PROBLEM REQUIREMENTS:
Report all lines in the records that hold the string "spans".
#####
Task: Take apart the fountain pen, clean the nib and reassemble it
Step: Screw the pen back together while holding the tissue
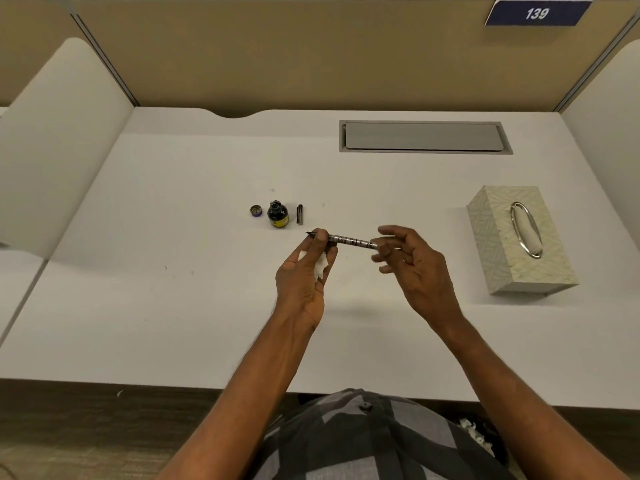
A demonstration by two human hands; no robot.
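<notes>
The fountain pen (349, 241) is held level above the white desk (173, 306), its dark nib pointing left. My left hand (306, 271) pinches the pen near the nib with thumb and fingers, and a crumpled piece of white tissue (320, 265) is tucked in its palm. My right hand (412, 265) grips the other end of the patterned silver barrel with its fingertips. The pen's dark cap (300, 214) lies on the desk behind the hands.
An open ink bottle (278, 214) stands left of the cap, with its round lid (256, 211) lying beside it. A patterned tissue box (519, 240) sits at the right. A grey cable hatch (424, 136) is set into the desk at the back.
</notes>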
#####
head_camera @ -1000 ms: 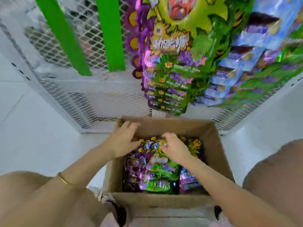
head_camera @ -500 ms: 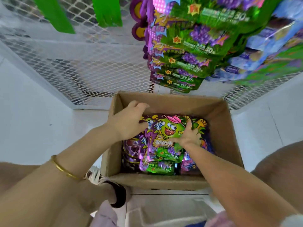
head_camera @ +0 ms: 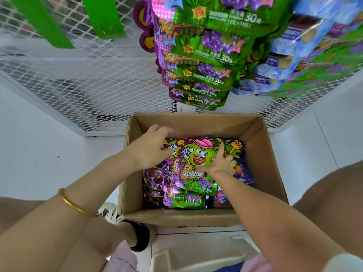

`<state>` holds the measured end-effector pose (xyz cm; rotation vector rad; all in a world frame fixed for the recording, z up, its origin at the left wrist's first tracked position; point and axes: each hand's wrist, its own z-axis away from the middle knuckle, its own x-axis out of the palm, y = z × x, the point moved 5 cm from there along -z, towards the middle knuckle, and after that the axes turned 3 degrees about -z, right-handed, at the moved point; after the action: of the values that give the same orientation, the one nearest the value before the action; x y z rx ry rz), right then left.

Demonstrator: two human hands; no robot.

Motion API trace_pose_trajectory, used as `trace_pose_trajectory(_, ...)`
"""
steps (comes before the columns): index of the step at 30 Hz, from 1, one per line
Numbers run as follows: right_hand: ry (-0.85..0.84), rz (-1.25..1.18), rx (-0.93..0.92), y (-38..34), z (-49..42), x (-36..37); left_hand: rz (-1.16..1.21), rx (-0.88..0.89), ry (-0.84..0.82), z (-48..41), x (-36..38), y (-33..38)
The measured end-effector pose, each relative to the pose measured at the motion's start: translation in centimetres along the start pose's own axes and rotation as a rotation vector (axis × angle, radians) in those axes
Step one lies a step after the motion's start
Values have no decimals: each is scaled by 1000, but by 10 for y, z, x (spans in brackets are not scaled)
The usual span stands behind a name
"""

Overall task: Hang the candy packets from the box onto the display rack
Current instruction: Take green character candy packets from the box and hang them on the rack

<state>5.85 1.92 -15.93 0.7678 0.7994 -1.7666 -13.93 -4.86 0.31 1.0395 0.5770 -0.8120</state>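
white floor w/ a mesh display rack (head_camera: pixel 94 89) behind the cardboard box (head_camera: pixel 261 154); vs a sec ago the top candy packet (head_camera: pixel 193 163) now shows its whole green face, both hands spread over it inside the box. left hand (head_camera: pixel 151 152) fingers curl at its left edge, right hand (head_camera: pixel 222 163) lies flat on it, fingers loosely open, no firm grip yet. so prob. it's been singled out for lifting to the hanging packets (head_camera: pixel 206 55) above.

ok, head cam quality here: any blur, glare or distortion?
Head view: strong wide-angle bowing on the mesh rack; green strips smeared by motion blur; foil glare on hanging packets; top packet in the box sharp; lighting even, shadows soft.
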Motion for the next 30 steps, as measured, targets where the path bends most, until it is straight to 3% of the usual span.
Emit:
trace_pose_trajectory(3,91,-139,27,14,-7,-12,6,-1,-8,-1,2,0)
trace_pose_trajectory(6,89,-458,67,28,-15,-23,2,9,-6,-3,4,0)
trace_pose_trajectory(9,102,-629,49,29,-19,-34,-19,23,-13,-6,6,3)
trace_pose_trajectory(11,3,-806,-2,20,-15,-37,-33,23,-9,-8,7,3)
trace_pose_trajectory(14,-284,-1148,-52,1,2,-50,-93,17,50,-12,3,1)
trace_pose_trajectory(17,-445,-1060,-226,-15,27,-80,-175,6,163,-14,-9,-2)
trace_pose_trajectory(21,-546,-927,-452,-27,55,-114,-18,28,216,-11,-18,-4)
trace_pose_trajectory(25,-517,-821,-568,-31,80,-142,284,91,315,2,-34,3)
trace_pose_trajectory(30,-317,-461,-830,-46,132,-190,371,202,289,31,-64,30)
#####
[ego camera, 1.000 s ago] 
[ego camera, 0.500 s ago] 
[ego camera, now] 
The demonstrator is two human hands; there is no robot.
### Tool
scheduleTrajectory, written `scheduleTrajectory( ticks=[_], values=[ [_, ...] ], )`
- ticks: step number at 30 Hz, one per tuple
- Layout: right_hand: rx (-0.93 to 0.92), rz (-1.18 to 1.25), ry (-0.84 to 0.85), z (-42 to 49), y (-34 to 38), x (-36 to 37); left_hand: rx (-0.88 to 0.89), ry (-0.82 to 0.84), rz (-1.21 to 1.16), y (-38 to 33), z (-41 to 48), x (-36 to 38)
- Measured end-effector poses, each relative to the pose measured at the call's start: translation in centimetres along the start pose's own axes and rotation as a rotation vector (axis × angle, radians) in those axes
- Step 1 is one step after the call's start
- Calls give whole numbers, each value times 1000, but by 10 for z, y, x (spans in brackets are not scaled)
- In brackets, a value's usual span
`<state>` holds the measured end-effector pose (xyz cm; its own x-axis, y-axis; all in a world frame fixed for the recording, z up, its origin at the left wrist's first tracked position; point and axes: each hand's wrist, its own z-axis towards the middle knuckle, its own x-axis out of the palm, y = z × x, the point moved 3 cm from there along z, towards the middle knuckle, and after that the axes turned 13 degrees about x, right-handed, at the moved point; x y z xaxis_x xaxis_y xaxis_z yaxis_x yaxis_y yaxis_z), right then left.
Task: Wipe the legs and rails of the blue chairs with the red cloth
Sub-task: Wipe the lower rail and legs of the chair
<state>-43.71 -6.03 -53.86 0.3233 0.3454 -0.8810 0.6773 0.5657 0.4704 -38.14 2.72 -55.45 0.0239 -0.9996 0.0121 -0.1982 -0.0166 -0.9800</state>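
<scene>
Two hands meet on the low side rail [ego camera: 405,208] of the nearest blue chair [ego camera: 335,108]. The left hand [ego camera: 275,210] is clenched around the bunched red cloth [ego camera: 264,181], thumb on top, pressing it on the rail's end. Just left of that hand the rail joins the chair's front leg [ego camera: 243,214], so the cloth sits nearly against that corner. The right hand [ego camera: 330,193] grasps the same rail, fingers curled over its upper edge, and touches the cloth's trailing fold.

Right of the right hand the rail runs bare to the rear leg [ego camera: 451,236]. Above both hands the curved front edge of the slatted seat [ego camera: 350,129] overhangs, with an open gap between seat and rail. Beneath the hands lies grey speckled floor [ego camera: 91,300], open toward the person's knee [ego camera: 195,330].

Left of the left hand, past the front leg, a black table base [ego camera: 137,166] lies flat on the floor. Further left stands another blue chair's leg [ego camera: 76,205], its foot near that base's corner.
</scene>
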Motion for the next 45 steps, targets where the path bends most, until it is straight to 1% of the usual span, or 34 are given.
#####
ANSWER BELOW:
Values have no decimals: each is scaled by 1000, but by 10 for y, z, x (spans in brackets are not scaled)
- Calls give whole numbers, each value times 1000, but by 10 for z, y, x (spans in brackets are not scaled)

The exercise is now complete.